Are u for real? Don't move out knowing she's got a 50- 50 chance he might throw her out? Hmmm..... Dis is interesting coming from last page.
Re: Is It Over?should I Move On? by ayojango(m): 7:22am On Oct 10, 2012
deshclones: Nawaoh...boys get mindooo..some people no dey fear God walahi..this ur bf is worse dan a beast.

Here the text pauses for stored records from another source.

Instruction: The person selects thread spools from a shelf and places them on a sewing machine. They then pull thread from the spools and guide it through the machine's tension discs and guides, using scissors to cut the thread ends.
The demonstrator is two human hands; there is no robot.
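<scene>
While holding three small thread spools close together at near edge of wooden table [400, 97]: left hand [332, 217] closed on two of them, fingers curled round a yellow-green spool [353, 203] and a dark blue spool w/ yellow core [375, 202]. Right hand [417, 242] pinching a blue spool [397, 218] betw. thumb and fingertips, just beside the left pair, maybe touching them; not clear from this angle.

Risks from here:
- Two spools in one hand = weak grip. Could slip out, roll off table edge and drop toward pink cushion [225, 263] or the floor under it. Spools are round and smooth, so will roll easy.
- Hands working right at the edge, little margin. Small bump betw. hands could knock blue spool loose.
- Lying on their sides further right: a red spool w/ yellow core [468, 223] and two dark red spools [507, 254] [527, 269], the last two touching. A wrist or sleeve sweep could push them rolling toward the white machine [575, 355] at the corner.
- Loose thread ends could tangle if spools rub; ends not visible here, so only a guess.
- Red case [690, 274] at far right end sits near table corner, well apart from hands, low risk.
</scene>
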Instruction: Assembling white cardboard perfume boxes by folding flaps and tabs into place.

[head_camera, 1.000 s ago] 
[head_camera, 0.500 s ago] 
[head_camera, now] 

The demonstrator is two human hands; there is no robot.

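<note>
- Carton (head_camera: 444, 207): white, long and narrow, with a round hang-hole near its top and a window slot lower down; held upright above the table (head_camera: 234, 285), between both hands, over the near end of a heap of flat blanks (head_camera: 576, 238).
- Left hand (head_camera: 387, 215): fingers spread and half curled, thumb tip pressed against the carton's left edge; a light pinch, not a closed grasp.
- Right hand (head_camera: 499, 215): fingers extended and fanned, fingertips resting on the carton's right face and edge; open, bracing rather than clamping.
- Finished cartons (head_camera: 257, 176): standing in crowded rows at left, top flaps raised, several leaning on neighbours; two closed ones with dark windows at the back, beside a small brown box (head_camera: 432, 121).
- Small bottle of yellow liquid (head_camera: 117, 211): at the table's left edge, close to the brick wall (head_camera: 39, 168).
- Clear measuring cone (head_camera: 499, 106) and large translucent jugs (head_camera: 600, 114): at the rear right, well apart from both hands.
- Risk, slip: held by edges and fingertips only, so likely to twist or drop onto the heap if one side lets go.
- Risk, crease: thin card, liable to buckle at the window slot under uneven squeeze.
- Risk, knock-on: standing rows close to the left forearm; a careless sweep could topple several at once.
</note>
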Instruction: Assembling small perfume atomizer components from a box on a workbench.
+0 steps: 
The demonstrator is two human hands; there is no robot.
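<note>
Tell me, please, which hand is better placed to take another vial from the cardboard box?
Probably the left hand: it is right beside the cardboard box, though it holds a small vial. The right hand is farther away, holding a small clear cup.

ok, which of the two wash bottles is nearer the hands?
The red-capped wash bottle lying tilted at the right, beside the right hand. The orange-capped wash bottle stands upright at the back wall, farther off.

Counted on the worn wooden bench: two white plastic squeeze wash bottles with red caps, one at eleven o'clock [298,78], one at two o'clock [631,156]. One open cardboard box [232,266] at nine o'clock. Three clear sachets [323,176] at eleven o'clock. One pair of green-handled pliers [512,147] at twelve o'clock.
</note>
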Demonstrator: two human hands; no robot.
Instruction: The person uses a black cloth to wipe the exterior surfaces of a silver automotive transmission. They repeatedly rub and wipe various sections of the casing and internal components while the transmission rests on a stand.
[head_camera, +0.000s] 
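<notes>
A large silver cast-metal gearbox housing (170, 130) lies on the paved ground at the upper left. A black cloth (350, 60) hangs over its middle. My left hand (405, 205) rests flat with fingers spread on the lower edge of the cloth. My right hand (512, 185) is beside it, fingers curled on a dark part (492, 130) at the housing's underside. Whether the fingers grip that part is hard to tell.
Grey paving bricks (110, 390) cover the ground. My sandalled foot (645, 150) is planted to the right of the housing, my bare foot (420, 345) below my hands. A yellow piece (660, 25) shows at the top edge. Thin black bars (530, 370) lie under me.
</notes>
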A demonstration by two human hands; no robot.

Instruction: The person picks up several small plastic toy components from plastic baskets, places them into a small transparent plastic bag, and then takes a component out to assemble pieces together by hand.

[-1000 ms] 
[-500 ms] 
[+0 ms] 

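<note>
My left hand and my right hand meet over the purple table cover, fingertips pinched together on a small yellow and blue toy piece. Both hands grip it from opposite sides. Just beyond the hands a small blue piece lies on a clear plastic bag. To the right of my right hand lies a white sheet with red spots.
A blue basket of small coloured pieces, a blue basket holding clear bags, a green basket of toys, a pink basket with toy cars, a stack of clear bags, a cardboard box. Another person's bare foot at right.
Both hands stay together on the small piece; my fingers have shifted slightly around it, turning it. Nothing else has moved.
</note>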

@op..,nne,dust urself...nd move d hell on..but not after he says it with his mouth..its better he ends d relationship himself so d karma will work well..but any which way d guy is doomed...
.


If ds one is a beast wat wil yu call d ALUU killerz
Re: Is It Over?should I Move On? by k2039: 7:22am On Oct 10, 2012
You are lovestruck.
Stupidity is seeing the obvious and delighting yourself in lie.
This thread is not necessary because deep down in your heart you know you should move on.

Never forget you were born without him,you were happy before you met him and that their are billions of responsible men who are out their who will love you completely and totally,that even you will be scared of their love(like this love is just two much).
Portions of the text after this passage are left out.